Determine the number of lines in the data that include the word "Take", and write only that number.

********************

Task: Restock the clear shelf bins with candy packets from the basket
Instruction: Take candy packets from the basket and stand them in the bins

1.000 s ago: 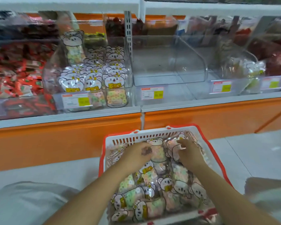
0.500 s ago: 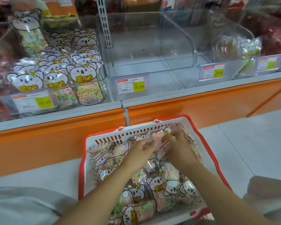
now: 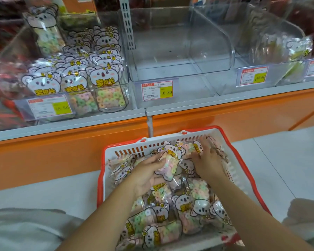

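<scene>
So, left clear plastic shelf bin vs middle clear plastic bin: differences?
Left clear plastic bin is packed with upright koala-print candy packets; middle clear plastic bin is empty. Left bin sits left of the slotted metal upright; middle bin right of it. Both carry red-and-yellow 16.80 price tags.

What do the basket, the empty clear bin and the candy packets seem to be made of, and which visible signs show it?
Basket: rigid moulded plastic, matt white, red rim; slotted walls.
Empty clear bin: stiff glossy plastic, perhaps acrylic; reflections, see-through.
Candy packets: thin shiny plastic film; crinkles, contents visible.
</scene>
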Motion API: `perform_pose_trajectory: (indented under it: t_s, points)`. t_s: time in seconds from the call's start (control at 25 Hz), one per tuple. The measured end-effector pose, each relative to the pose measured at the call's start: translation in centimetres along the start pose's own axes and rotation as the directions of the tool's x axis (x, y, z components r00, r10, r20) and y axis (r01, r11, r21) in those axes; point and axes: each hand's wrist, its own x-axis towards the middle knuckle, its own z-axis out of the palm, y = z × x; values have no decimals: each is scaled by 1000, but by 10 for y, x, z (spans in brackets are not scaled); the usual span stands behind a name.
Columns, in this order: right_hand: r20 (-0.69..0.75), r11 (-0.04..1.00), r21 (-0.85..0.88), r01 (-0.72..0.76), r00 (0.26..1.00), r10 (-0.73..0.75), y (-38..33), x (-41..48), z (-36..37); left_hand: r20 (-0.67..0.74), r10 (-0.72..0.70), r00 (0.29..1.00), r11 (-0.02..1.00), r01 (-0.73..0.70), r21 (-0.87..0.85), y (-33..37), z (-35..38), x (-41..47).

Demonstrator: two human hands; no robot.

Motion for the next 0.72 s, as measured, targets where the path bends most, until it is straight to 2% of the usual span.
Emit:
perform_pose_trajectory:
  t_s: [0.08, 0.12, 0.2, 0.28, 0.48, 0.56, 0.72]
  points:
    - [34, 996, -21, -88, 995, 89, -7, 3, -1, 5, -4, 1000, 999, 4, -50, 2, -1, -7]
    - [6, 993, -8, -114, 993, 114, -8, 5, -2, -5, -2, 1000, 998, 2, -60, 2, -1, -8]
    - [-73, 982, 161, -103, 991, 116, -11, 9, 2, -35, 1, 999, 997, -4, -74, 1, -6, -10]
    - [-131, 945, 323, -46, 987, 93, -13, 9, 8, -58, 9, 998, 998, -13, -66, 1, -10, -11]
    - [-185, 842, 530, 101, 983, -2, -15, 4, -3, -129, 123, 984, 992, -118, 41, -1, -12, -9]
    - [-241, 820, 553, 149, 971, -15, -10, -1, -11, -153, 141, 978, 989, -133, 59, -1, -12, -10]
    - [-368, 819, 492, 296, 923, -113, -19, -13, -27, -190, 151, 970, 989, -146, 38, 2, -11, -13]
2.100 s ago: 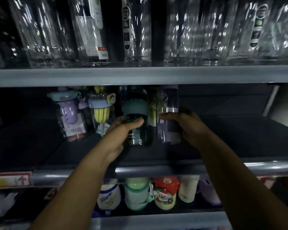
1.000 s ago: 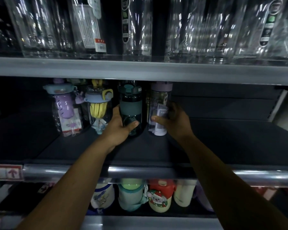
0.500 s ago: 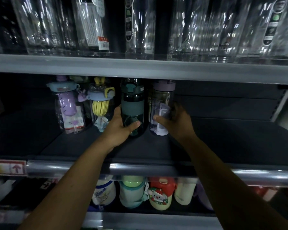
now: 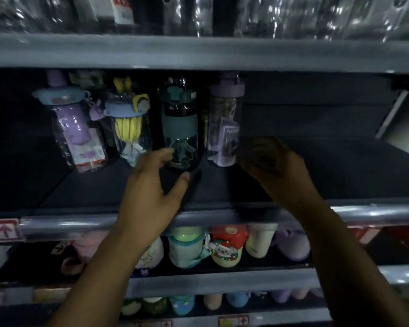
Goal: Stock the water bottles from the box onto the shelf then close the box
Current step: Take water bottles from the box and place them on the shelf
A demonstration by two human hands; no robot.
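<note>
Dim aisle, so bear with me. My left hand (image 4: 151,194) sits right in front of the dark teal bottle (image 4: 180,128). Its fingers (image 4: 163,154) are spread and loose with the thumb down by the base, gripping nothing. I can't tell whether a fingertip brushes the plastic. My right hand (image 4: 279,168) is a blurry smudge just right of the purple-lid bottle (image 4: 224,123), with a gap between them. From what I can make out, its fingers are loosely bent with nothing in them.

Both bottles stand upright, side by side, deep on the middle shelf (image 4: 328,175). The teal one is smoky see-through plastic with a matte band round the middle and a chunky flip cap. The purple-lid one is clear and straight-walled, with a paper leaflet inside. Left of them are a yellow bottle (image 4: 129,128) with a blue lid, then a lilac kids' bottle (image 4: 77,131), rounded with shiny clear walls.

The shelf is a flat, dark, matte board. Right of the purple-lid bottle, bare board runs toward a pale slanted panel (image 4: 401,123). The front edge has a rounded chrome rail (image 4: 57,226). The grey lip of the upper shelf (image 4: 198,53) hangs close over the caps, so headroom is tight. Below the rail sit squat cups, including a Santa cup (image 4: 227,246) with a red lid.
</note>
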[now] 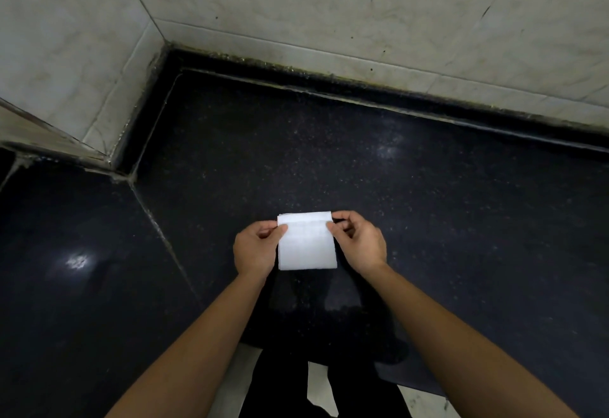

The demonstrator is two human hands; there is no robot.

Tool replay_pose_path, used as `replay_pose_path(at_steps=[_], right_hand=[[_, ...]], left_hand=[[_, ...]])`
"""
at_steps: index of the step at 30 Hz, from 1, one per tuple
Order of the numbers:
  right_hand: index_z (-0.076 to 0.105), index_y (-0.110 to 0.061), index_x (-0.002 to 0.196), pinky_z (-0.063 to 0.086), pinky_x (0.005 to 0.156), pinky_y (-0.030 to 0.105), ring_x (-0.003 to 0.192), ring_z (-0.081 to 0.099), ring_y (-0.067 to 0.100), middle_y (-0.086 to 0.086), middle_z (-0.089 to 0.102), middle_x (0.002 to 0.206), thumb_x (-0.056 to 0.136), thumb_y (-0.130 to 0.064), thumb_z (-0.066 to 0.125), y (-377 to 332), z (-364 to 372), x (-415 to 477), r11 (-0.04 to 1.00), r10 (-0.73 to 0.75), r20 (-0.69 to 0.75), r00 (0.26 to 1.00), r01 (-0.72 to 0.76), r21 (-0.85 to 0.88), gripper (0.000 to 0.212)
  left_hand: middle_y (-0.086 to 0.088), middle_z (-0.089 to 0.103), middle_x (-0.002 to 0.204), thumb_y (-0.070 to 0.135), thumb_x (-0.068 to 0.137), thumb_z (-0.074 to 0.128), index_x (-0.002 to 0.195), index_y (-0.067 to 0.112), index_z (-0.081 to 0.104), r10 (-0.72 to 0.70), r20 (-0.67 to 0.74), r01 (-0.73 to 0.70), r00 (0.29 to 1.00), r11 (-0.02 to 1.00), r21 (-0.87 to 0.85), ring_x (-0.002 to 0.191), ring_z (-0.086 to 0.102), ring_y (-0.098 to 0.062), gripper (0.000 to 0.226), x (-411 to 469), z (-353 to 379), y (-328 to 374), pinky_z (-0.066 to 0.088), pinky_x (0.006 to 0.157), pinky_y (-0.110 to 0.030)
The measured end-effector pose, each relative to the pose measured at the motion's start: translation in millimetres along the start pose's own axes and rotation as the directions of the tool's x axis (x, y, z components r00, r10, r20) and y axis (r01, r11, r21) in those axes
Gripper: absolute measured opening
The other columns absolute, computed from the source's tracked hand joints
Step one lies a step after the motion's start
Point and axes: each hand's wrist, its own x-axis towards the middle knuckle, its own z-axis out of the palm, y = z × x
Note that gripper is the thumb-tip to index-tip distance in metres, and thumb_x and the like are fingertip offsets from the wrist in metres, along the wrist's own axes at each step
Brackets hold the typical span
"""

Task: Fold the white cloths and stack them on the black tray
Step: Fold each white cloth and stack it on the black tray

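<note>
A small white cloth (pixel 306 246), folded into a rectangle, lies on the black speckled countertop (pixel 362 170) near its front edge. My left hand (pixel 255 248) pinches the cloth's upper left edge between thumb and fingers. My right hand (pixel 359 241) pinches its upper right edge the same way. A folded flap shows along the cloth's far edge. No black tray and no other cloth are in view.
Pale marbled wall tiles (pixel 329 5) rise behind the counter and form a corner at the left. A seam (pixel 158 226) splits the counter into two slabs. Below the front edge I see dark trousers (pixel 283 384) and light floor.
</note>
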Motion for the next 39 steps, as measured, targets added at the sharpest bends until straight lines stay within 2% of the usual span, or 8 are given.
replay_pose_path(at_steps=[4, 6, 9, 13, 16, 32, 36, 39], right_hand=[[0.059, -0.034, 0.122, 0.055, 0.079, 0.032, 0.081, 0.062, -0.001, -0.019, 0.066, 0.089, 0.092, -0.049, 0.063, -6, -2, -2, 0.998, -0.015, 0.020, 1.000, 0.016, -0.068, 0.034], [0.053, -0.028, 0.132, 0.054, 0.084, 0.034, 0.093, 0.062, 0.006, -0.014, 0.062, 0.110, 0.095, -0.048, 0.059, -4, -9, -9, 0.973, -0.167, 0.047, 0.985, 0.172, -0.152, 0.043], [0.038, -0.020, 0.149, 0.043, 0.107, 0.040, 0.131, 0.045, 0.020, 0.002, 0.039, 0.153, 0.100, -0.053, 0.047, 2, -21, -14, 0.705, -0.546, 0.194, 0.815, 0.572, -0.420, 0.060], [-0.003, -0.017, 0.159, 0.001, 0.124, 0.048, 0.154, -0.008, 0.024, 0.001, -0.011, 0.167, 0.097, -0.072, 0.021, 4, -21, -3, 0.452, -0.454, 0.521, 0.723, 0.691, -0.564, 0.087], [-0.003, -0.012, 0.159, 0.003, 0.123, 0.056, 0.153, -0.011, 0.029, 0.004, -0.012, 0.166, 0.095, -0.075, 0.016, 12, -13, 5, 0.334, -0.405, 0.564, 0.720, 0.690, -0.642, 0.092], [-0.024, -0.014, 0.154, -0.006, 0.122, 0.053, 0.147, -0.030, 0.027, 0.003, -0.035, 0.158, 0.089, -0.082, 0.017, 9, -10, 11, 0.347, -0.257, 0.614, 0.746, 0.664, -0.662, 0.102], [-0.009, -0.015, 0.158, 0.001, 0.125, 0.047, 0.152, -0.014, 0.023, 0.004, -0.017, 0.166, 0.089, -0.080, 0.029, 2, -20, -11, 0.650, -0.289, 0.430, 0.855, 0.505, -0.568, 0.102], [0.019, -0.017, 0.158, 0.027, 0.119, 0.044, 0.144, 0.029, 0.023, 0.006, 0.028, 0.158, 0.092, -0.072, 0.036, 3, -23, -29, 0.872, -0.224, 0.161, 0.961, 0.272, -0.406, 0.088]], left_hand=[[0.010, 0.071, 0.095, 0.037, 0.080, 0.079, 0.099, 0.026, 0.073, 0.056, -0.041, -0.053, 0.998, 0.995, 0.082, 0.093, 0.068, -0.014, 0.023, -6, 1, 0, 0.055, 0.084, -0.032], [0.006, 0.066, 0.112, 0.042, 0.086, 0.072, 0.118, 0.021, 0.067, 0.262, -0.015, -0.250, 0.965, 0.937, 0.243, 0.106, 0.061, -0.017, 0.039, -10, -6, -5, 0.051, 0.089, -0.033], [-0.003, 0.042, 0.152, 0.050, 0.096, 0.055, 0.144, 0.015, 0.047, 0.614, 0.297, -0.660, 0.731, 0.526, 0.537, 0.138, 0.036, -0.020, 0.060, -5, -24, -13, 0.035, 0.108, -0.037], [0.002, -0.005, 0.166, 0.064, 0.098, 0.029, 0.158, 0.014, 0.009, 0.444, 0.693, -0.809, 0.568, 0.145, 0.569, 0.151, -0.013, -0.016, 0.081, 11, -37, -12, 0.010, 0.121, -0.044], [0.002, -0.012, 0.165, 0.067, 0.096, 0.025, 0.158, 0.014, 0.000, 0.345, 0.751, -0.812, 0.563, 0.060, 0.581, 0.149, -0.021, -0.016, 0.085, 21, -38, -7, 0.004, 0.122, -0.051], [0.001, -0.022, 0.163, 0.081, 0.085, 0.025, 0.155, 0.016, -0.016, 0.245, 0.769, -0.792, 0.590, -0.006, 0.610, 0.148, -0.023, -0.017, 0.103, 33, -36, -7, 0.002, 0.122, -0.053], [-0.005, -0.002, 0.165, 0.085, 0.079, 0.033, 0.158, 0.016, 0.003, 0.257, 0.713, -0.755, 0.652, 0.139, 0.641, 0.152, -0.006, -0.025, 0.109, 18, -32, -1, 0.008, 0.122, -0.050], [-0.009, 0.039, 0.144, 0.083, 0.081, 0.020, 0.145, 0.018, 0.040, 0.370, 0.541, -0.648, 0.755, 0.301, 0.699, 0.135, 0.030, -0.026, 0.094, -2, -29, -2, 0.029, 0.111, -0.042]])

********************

• _RESULT FOR THIS EXERCISE_:
2